The Gypsy Vanner
A very unique looking breed of horse is known as the Gypsy Vanner. The Vanner has other names such as the Gypsy Cob, Irish Cob Tinker Horse, or Gypsy Horse. However, they all have the same beautiful look. The Gypsy Vanner originally came from the islands of Great Britain and Ireland. The horse was not considered a specialized breed until 1996 when it was registered by the Traditional Gypsy Cob Association (TGCA).

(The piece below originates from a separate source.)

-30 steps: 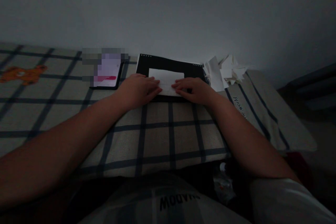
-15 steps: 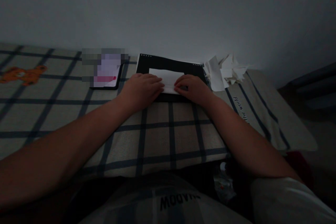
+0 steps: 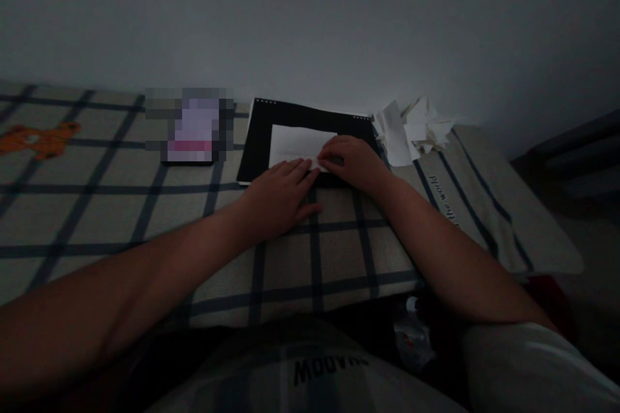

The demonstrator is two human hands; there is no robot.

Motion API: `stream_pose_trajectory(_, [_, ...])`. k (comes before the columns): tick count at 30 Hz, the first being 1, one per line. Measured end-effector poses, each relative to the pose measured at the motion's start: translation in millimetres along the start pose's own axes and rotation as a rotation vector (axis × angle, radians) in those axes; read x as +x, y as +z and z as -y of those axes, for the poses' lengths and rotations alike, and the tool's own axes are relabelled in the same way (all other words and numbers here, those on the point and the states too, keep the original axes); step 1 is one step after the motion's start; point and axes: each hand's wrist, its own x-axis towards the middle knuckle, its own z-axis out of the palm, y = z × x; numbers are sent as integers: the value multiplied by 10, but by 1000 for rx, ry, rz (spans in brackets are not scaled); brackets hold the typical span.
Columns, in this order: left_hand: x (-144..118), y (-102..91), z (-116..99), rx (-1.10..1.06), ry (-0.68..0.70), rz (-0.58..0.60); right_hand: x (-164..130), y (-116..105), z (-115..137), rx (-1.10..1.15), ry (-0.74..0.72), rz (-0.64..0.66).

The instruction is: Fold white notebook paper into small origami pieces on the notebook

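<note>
White paper (image 3: 295, 145), folded flat, is laid on a black spiral-bound pad (image 3: 271, 126) that rests on a checked cloth (image 3: 290, 251) near the wall. The paper's right end is pressed down by the right hand (image 3: 356, 163), fingers curled over it; whether it is pinched or only pressed cannot be told in the dim light. The left hand (image 3: 281, 197) is spread open and flat, palm on the cloth, fingertips touching the paper's near edge. A heap of paper scraps (image 3: 414, 129) is seen just right of the pad, and a blurred phone (image 3: 191, 132) to its left.
</note>
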Motion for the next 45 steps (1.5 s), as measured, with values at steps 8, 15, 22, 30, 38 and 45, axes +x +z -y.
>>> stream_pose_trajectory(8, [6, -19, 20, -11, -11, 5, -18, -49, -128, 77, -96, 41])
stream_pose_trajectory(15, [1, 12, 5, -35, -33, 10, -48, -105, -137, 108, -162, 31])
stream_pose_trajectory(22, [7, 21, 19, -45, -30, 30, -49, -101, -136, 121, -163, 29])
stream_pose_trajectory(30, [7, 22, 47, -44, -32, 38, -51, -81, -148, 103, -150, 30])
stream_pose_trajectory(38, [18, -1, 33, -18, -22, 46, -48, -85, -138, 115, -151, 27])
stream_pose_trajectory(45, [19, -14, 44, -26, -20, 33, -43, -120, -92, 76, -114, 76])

Caravans Are Pulled By The Horse
…a beautiful horse
In approximately 1850, the traveling people in the British Isles started to use a special type of horse to pull their caravans. The caravans were fairly new for the people, and they had just begun to live and travel. During the following years, the look and color of the breed were refined. This breed arrived in the United States in 1996. Dennis and Cindy Thompson were the first known owners of the Gypsy Horse to North America. The breed was unnamed, so they chose the name “Vanner.”
Training The Gypsy Vanner
The breed begins training at an early age. The young horse is tied with a short rope to another horse. Sometimes an old hat is placed on the horse’s head to prevent him from seeing back. The horse is trained not to stop in the middle of a hill; instead, it must reach the top. This is because if it stops, it may not be capable of starting again. Once prepared, this breed can pull a caravan due to the exercise it receives, the grazing, and the good quality care it receives. A Gypsy Vanner could not have a bad temper. It would not be tolerated since the children of the family live in such close proximity.

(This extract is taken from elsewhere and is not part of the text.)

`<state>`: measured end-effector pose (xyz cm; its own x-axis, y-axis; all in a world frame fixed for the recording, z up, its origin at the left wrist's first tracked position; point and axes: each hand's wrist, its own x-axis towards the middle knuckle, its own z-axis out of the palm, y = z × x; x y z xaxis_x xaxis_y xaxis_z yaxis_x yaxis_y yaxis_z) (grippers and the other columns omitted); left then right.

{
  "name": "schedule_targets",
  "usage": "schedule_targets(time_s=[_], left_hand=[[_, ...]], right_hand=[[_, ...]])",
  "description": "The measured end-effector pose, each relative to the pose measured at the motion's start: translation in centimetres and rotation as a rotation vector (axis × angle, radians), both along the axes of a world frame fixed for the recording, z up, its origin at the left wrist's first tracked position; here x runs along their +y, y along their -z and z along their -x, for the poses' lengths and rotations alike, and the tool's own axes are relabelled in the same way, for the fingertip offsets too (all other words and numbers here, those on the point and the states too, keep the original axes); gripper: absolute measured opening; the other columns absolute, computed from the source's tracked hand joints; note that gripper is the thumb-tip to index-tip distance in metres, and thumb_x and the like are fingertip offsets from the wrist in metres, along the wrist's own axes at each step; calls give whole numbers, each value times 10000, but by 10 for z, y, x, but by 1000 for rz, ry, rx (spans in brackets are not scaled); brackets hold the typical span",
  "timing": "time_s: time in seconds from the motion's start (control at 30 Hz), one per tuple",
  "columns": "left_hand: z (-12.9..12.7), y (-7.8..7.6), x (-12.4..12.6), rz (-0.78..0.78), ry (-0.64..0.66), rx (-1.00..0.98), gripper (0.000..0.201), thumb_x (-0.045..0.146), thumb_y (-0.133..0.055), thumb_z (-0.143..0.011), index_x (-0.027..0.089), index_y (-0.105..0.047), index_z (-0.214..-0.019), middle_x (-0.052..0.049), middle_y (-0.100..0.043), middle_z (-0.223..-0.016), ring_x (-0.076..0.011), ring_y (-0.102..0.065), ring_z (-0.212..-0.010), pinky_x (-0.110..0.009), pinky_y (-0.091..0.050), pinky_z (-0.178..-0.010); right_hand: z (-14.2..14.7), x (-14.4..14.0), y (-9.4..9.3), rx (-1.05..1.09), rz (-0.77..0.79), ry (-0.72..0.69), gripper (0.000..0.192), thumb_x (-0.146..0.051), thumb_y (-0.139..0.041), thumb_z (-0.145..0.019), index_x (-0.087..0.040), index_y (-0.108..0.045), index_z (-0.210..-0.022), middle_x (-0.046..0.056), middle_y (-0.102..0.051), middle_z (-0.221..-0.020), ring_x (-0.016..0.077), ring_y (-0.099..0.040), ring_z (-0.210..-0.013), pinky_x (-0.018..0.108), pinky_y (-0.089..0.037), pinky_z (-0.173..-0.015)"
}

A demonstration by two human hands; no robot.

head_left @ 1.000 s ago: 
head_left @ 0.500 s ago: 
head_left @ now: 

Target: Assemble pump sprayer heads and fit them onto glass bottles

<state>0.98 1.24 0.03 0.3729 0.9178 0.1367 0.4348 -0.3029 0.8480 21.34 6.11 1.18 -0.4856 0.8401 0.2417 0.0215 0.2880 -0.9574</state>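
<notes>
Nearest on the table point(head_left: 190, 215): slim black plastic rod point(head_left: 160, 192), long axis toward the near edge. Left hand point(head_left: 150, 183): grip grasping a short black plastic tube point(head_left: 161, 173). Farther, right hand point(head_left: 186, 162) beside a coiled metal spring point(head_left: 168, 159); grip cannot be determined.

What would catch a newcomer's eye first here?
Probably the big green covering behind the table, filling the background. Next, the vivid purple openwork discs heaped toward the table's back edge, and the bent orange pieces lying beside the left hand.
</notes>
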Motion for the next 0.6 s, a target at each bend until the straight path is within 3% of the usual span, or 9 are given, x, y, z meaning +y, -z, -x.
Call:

Galloping along – the Gypsy Vanner
It Is A Strong Horse
The Gypsy Vanner stands about 52 to 64 inches (13 to 16 hands) in height. In Ireland and continental Europe, these horses usually grow larger in height. The breed sports long hairs on the legs referred to as “feathering.” It also has a lengthy mane, compared to other horses, and a long, fluffy tail. The face should is straight. The neck is strong, muscular, and of medium length. The chest is broad, deep, and well-muscled. The breed is known for the “well-sloped shoulders. The strong hindquarter of the Gypsy Vanner is that of a small draught horse. It is designed for strength and power while also presenting class, presence, and style. Some refer to their rear end as an “apple butt.”
The Gypsy Vanner is not often seen in most parts of the United States. It is believed that this will be different in the future as they become more popular.